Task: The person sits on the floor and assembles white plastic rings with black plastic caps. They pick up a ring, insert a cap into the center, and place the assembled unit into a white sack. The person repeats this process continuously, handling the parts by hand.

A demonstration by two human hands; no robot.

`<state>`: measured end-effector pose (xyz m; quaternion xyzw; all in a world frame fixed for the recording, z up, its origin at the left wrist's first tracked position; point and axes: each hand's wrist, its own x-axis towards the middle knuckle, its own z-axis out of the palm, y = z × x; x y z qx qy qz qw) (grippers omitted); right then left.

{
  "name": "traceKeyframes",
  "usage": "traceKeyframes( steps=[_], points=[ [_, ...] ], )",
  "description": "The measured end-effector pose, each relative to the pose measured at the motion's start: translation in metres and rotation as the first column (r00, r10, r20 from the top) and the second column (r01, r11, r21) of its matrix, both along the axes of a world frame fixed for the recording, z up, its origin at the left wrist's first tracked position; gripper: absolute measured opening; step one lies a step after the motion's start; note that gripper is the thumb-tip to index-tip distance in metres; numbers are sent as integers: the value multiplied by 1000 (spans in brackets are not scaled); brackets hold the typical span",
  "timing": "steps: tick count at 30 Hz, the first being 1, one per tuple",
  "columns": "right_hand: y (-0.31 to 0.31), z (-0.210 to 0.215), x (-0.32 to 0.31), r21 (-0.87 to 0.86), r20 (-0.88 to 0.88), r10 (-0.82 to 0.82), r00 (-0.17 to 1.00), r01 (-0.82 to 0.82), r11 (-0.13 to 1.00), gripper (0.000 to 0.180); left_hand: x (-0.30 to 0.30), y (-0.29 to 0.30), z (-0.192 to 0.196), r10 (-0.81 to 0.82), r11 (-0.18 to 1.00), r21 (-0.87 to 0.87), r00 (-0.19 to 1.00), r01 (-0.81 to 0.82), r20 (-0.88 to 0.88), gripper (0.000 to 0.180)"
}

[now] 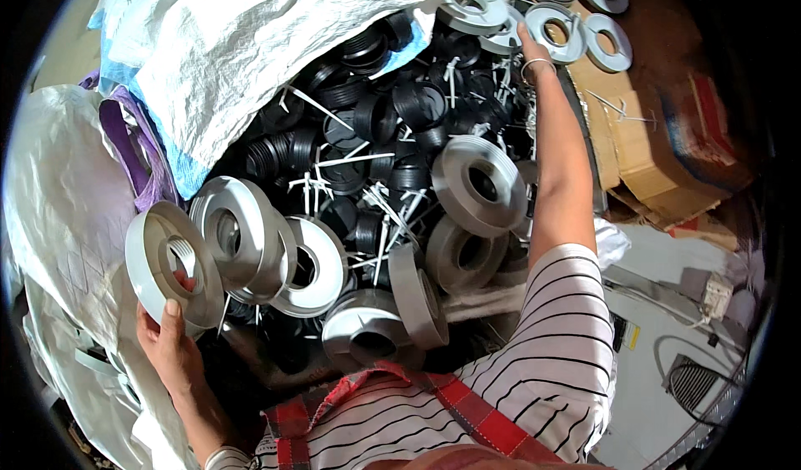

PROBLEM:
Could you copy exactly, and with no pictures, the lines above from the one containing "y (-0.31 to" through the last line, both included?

SOLUTION TO THIS TASK:
  "columns": "right_hand: y (-0.31 to 0.31), z (-0.210 to 0.215), x (-0.32 to 0.31), r21 (-0.87 to 0.86), r20 (-0.88 to 0.88), r10 (-0.82 to 0.82), r00 (-0.17 to 1.00), r01 (-0.82 to 0.82), r11 (-0.13 to 1.00), gripper (0.000 to 0.180); left_hand: x (-0.30 to 0.30), y (-0.29 to 0.30), z (-0.192 to 0.196), r10 (-0.81 to 0.82), r11 (-0.18 to 1.00), r21 (-0.87 to 0.87), r00 (-0.19 to 1.00), r01 (-0.81 to 0.82), r20 (-0.88 to 0.88), gripper (0.000 to 0.180)"
}

[now] 

This output requires nothing further.